Goodwill is unique among retailers. The money they make goes into job skill training so when you shop here, you’re helping others. Plus, the store chain is following protocols to keep both employees and people who shop there safe.
Inbound donations made at Goodwill Stores are being sanitized or quarantined in some cases for up to three days before being allowed onto the retail floor. Masks are required of customers and employees inside, distancing rules are in effect and a limited number of people allowed in at once.
“I honestly think that whether you are a for-profit or a non-profit — when it comes to retail we’re stepping gingerly on the dance floor,” Dale Emanuel of Goodwill Industries said. “The music has changed the dance moves have changed, and we here at Goodwill are number one is taking care of our employees.”

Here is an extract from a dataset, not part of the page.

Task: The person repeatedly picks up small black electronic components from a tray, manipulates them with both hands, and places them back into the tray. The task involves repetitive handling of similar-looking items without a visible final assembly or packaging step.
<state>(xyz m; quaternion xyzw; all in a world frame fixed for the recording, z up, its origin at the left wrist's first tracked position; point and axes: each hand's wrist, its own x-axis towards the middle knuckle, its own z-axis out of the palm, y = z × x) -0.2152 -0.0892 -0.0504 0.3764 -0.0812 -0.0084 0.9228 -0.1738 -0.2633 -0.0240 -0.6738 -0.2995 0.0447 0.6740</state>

With sales volumes off by more than 15% and a third of its staff still not working, Goodwill is striving to restore shopper confidence in its stores — to get the volumes back up to support the work of providing job skills and training to Goodwill workers.
“The only reason we sell anything and ask for your donation is to raise revenue for free job services,” Emanuel said. “During the Great Recession, we saw more shopping than we’ve ever seen in the history of Goodwill. We also saw more need for our free job services than ever in our history as well.”
Apparel is still number one seller, home furnishings and home athletic gear are also selling well. But, the top priority of Goodwill Industries is to give support those who need it most — all while staying safe.